You may be able to pay a small percentage of the bond amount

If you have never posted bail before, you may not fully understand the financial costs related to doing so. If the arrest is based on an offense that occurred in a state where bail bond companies are allowed, you may be able to bail your friend out of jail by paying a small fee to a bail bond company. This fee is usually ten percent of the total bail amount, paid upfront, plus a non-refundable administrative fee, instead of the full bond amount.

Your friend's conduct can be financially risky for you 

Before agreeing to post a friend's bond, you should also understand that their conduct can carry a financial risk for you after you post their bond. For example, both you and your friend will have to sign a legally binding agreement that spells out the terms of their bond as part of the bonding process. If your friend fails to honor any of the terms of the bond, the bond can be forfeited, your friend will be subject to arrest and you may become financially responsible for the full bond amount. 

For example, a bond agreement that costs you just $500 (10 percent) at the time of posting could make you legally responsible for 100 percent of the bond amount, or $5000 dollars, should your friend miss a court date or fail to comply with any other terms of their bond. If the alleged crime was more serious, the bond amount could be much more expensive, putting you at even greater financial risk.

You should try to avoid using property to secure a friend's bond

Some states allow real estate or other types of valuables to be used to secure bonds after an arrest.
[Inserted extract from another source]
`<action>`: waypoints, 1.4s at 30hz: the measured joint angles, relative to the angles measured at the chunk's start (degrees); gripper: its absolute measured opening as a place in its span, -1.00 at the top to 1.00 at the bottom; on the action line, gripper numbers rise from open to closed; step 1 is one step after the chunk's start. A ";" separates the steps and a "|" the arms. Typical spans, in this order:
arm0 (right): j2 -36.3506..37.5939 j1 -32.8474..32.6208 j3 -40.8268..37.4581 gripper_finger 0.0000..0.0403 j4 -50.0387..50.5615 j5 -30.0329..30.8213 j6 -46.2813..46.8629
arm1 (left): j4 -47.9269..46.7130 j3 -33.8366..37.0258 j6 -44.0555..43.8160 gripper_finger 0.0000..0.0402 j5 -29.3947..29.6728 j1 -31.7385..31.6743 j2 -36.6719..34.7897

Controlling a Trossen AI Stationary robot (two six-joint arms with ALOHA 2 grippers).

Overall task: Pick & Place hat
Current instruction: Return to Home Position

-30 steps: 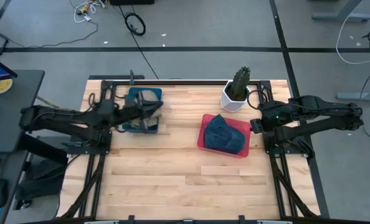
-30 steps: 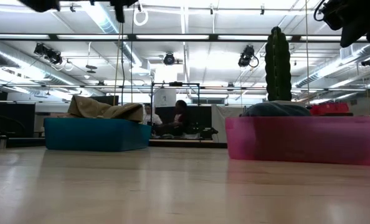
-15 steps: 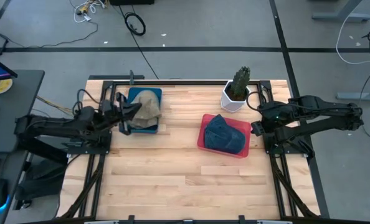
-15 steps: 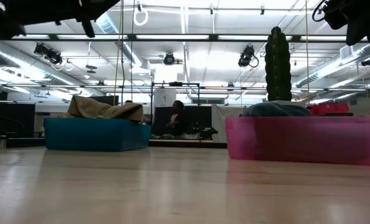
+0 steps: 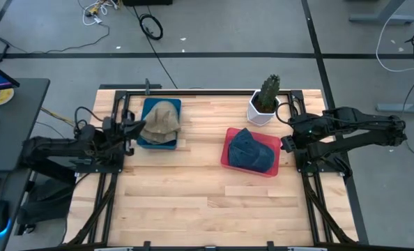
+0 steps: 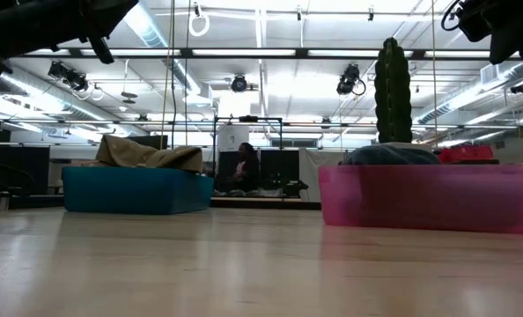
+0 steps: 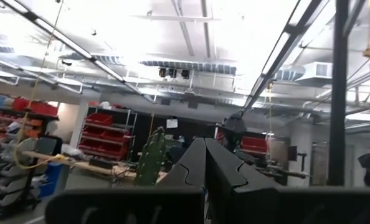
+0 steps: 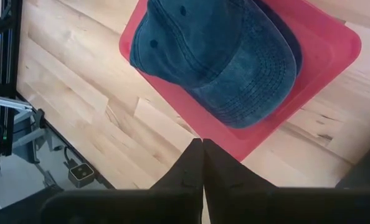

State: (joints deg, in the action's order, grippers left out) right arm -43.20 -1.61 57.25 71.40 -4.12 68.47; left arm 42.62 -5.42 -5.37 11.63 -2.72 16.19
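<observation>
Although every cap is seen to lie in a bin, some risk is judged to remain. The brown cap (image 5: 162, 120) is heaped in the blue bin (image 5: 155, 144), at ten o'clock from the table's middle, and is piled above the rim. The left gripper (image 5: 132, 130) is held just beside that bin, at its nine o'clock, with its fingers pressed together and nothing between them. The blue caps (image 5: 252, 150) are stacked in the red bin (image 5: 226, 161) at two o'clock, also standing proud of the wall. The right gripper (image 5: 287, 141) is parked at that bin's three o'clock, likewise closed on nothing. Should the left arm be swung toward three o'clock while low, the brown cap's brim could be snagged and dragged out. Should the right arm be moved carelessly, the cactus pot (image 5: 261, 113) at its eleven o'clock could be knocked over.
</observation>
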 joint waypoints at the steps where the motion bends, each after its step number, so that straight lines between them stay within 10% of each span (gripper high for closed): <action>1: -0.02 0.00 0.00 0.98 -0.01 0.00 0.02 | 0.03 0.43 -0.01 0.99 -0.42 0.00 -0.80; 42: -0.53 0.02 -0.04 0.98 -0.72 -2.54 1.15 | -32.60 2.24 -1.26 0.99 -3.88 0.00 -16.07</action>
State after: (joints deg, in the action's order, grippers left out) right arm -43.73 -1.59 57.21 70.68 -6.66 69.62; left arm 10.02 -3.18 -6.63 7.75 -2.72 0.12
Before agreeing to any type of property bond, you will want to fully understand that using your home, vehicle, or other valuables as collateral for a bond puts you at risk of losing them, should your friend not obey the exact terms of their bond. 

The decision to post bond for a friend should never be taken lightly. If you have received this type of request, take time to discuss the situation with a bail bond agent before agreeing to help.